### Task directions
Your result should be the lines holding the word "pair", copied from the entries below.

--- Exercise material Enclosed Below ---

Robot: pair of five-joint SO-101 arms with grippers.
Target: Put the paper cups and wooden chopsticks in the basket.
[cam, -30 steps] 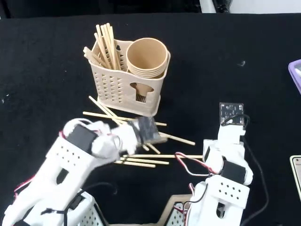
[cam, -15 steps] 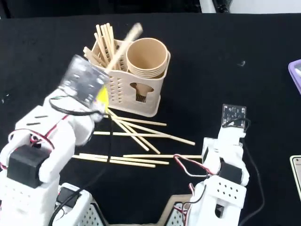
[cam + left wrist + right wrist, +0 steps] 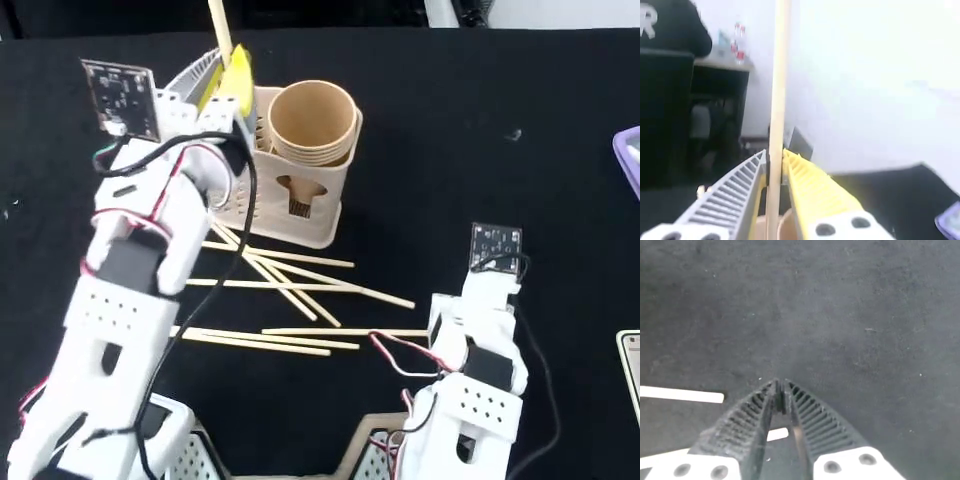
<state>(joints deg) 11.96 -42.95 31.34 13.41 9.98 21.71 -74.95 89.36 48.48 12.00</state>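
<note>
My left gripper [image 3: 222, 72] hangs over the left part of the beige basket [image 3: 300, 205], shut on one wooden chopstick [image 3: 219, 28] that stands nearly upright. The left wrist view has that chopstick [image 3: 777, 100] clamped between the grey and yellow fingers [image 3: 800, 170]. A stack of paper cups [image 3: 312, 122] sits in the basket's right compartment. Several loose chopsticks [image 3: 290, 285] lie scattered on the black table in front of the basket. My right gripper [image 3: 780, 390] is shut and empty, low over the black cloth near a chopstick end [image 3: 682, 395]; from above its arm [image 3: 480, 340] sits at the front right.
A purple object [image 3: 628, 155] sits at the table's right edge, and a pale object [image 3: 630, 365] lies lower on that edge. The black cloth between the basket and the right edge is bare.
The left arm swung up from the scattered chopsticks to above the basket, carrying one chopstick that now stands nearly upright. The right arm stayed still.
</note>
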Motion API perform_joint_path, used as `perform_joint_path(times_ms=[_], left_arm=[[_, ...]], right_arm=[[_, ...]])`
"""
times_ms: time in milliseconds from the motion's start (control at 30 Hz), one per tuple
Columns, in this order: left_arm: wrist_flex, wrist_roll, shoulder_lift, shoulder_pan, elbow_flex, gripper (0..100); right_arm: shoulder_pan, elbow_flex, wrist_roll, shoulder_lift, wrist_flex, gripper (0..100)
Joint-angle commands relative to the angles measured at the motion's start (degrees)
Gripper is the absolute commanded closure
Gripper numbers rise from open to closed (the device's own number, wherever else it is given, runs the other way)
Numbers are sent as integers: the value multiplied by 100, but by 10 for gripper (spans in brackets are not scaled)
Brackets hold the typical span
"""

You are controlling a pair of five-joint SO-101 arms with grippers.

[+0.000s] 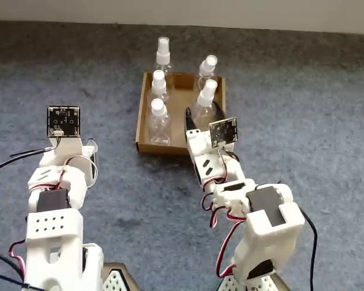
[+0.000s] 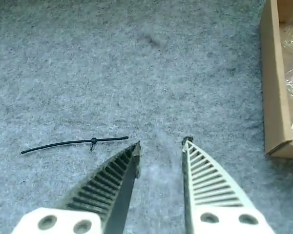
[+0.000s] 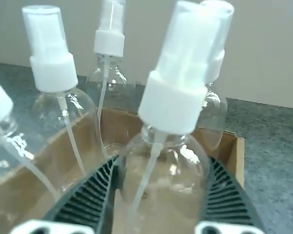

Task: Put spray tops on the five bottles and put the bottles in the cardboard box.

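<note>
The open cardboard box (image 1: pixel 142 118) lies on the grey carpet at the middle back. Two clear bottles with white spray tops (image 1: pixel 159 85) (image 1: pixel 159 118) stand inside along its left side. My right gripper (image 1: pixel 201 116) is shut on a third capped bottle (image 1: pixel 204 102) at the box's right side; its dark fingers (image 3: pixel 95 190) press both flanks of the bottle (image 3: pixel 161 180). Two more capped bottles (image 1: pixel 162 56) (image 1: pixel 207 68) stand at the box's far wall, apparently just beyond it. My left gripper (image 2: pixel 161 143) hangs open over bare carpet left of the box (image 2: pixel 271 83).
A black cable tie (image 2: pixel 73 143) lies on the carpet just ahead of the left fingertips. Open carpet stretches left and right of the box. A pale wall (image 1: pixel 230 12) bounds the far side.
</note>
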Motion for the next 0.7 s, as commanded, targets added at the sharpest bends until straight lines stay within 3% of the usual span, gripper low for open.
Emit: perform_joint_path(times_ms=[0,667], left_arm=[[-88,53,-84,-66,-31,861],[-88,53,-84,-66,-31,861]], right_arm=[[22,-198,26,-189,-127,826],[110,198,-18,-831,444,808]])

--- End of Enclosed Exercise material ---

### Your solution
Robot: pair of five-joint SO-101 arms with grippers.
You are controlling a pair of five-joint SO-101 arms with grippers.

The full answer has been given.